Other than that, nice job. 

John


----------



## tacfoley (Jan 3, 2008)

Posted By Totalwrecker on 28 Jan 2010 09:11 AM 
Nice site, easy to navigate. 
One suggestion, it would be helpful to those like me who can't remember which scale products come in, such as The Just Plain Folks, would be nice to know which scale they belong in. 
Other than that, nice job. 

John 
John, if my few items of 'Just Plain Folks' are anything to go by they are all 1/20.3 scale, to suit the AccuCraft Colorado and Bachmann miscellaneous model railroad scales.

Big thumbs up on the website, BTW - nice clear pix help a lot. 

tac
www.ovgrs.org


----------



## Treeman (Jan 6, 2008)

Torby, we are making every effort to show only items that are available.

John, John Schneider the owner of Just Plain Folk states that the figures are 1/22.5. 

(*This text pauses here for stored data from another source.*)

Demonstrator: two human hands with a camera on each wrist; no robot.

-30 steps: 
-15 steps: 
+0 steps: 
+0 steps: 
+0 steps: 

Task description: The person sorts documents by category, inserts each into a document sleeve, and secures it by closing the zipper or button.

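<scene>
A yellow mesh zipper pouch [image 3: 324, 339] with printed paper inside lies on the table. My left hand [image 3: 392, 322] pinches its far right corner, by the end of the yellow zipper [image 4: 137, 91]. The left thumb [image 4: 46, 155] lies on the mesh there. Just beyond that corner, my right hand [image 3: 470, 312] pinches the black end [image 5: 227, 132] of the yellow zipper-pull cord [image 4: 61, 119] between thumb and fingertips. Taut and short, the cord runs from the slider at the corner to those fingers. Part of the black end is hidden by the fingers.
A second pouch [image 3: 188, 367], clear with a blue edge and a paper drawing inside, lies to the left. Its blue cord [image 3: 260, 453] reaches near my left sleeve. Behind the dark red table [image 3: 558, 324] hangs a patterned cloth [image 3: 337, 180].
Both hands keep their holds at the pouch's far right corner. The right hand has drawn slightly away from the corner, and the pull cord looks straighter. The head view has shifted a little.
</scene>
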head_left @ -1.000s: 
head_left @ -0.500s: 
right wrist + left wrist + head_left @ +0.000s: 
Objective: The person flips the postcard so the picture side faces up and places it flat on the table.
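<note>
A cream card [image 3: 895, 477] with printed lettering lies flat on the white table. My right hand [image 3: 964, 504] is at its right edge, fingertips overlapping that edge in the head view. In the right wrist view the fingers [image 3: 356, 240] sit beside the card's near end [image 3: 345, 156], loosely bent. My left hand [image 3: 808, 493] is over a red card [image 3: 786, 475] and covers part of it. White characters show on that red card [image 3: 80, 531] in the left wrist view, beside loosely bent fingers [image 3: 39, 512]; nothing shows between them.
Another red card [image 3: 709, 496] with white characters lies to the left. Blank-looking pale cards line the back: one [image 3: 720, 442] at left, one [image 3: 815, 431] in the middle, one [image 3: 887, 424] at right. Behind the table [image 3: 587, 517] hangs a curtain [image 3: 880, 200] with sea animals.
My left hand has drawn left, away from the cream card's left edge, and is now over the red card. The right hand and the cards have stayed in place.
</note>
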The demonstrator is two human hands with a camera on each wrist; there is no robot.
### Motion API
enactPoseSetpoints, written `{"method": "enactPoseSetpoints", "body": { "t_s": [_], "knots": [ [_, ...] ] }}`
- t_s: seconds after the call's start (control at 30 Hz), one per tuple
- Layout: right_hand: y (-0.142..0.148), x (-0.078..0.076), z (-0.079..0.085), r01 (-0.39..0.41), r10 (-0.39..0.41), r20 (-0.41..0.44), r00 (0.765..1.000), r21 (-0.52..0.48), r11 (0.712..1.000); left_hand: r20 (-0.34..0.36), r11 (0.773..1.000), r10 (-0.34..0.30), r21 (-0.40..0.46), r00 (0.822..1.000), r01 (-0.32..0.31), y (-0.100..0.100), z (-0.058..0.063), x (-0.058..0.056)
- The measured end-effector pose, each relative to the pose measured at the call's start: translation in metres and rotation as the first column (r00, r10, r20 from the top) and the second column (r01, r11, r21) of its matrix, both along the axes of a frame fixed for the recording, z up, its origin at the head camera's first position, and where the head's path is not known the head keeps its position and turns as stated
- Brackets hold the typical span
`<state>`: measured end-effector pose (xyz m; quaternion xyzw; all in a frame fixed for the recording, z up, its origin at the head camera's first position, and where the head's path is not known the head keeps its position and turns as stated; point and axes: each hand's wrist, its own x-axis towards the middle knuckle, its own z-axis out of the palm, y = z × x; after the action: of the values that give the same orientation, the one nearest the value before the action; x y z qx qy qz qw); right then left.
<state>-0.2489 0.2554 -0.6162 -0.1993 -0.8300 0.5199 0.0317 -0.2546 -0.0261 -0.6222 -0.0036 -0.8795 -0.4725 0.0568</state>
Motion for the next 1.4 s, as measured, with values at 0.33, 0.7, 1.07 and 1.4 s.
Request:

I know the figure size from different manufacturers has been a big question for many. For example the USA seated figures for their 1/29 Passenger Cars seem very small.


----------



## Biblegrove RR (Jan 4, 2008)

Nice site, I added to my favorites - I have just sent my pastor a link so he can order a decoder that is priced right! Church layout I am working on expanding etc. 
WHAT SHOW IN COUNCIL BLUFFS>?


----------



## Treeman (Jan 6, 2008)

Please let me know if the site works right or not, still working on some bugs. We will be at the Great Train Expo in Council Bluffs Iowa, Sat and Sun. 10-4 both days. Kids are in free, will have a lot of Trains running.


----------



## aceinspp (Jan 2, 2008)

Well Marty you are SOL for free hat or tee shirt. Just bit the bullet and buy one. Later RJD


----------